:: Available data ::
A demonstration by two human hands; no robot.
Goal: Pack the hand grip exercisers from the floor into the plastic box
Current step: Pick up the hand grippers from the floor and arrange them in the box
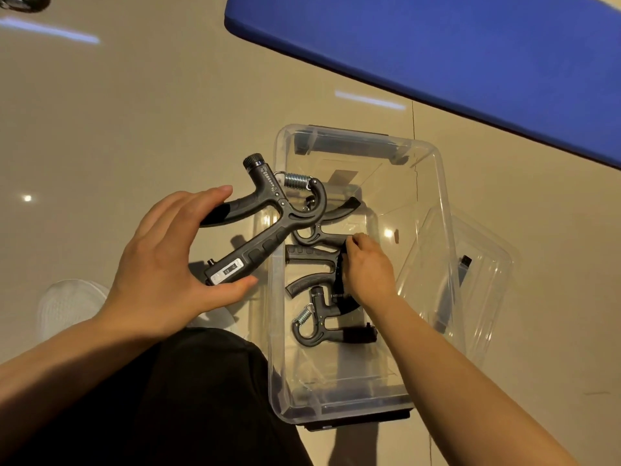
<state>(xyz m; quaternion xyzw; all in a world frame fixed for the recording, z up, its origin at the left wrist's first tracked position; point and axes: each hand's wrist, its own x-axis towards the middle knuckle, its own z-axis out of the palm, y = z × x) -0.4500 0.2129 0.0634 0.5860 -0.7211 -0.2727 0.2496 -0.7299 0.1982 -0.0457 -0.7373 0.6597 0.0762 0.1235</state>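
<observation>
A clear plastic box (433, 183) stands on the floor in front of me. My left hand (168, 264) holds a dark grey hand grip exerciser (268, 210) by its two handles, over the box's left rim. My right hand (368, 267) is inside the box, fingers pinched on the handle of a second exerciser (312, 264). Another exerciser (319, 326) with a silver spring lies on the box floor nearer to me. One more (336, 210) lies further back, partly hidden by the held one.
The box's clear lid (477, 274) lies on the beige tile floor against its right side. A blue mat (437, 52) fills the top right. My white shoe (67, 304) and dark-trousered knee (188, 381) are at the lower left.
</observation>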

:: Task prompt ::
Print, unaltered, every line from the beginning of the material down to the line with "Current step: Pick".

:: Finished task ::
A demonstration by two human hands; no robot.
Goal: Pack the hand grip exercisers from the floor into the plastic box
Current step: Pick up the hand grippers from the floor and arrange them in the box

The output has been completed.